Task brief: Output the data that follows exactly, line for line.

Dataset extract section start

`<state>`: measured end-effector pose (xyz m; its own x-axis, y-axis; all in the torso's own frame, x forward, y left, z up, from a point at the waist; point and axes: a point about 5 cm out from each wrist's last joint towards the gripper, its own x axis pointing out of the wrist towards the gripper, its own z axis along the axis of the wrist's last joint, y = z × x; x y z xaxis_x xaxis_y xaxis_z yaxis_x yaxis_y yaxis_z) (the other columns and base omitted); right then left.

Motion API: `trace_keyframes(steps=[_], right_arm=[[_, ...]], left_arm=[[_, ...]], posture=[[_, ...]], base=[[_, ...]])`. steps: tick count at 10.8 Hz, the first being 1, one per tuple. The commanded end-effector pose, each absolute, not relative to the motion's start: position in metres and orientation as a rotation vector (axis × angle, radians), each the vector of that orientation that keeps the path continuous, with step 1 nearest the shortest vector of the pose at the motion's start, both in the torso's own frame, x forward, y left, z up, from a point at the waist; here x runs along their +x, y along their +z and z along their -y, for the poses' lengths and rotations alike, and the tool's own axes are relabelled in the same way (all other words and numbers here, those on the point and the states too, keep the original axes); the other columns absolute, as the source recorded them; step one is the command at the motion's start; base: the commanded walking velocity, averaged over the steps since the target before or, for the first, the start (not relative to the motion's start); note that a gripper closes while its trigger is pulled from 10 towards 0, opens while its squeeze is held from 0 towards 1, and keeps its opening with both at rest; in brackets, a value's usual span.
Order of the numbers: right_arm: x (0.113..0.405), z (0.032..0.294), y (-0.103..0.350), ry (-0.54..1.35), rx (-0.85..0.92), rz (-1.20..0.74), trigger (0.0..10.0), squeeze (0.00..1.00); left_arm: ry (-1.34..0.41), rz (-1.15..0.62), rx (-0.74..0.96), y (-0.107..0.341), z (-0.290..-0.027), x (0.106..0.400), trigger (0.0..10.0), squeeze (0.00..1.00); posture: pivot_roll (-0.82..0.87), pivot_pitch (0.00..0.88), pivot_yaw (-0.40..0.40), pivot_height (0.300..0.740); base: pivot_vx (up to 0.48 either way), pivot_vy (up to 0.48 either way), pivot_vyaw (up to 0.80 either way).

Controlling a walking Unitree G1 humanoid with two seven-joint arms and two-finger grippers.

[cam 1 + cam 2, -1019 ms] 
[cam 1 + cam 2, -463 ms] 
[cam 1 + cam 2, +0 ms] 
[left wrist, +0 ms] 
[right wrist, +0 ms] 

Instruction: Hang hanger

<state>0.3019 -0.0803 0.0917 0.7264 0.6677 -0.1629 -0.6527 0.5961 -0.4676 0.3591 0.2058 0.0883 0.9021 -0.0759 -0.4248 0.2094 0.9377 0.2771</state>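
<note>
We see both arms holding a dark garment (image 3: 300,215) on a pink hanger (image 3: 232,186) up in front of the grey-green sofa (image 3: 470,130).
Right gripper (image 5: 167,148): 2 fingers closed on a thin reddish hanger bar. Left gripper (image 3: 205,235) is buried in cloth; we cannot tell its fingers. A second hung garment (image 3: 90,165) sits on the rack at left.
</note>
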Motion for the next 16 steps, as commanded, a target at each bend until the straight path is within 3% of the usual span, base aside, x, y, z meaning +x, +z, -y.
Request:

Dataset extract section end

Answer space:
`<state>`: measured end-effector pose (xyz m; its own x-axis, y-axis; all in the torso's own frame, x forward, y left, z up, from a point at the waist; point and axes: a point about 5 cm out from each wrist's last joint towards the gripper, its own x axis pointing out of the wrist towards the gripper, its own z axis along the axis of the wrist's last joint, y = z × x; x y z xaxis_x xaxis_y xaxis_z yaxis_x yaxis_y yaxis_z) (the other columns and base omitted); right then left.

Motion API: `trace_keyframes(steps=[_], right_arm=[[_, ...]], left_arm=[[_, ...]], posture=[[_, ...]], base=[[_, ...]])`. steps: tick count at 10.8 Hz, the first being 1, one per tuple. The commanded end-effector pose, each absolute, not relative to the motion's start: position in metres and orientation as a rotation vector (axis × angle, radians), each the vector of that orientation that keeps the path continuous, with step 1 nearest the shortest vector of the pose at the motion's start, both in the torso's own frame, x forward, y left, z up, from a point at the waist; here x runs along their +x, y along their +z and z along their -y, for the poses' lengths and rotations alike, and the tool's own axes are relabelled in the same way (all other words and numbers here, those on the point and the states too, keep the original axes); the other columns absolute, as the source recorded them; step one is the command at the motion's start; base: the commanded walking velocity, averaged over the steps since the target before or, for the first, the start (not relative to the motion's start); note that a gripper closes while its trigger is pulled from 10 towards 0, opens while its squeeze is held from 0 towards 1, and keeps its opening with both at rest; in brackets, a value's usual span.
Order of the numbers: right_arm: x (0.113..0.405), z (0.032..0.294), y (-0.103..0.350), ry (-0.54..1.35), rx (-0.85..0.92), rz (-1.20..0.74), trigger (0.0..10.0), squeeze (0.00..1.00); left_arm: ry (-1.34..0.41), rz (-1.15..0.62), rx (-0.74..0.96), y (-0.107..0.341), z (-0.290..-0.027), x (0.106..0.400), trigger (0.0..10.0), squeeze (0.00..1.00); posture: pivot_roll (-0.82..0.87), pivot_pitch (0.00..0.88), pivot_yaw (-0.40..0.40), pivot_height (0.300..0.740); base: pivot_vx (up to 0.48 either way), pivot_vy (up to 0.48 either way), pivot_vyaw (up to 0.80 either way).

Controlling a walking Unitree G1 humanoid with two seven-joint arms and two-finger grippers.

[cam 1 + cam 2, -1019 ms] 
[cam 1 + cam 2, -463 ms] 
[cam 1 + cam 2, +0 ms] 
[left wrist, +0 ms] 
[right wrist, +0 ms] 

Instruction: Hang hanger

<state>0.3019 -0.0803 0.0917 0.7264 0.6677 -0.1629 -0.6527 0.5961 -0.4676 0.3591 0.2058 0.0883 0.9021 -0.0759 -0.4248 0.2094 0.9377 0.2771</state>
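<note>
We see both arms holding a dark garment (image 3: 300,215) on a pink hanger (image 3: 232,186) up in front of the grey-green sofa (image 3: 470,130).
Right gripper (image 5: 167,148): 2 fingers closed on a thin reddish hanger bar. Left gripper (image 3: 205,235) is buried in cloth; we cannot tell its fingers. A second hung garment (image 3: 90,165) sits on the rack at left.
</note>
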Motion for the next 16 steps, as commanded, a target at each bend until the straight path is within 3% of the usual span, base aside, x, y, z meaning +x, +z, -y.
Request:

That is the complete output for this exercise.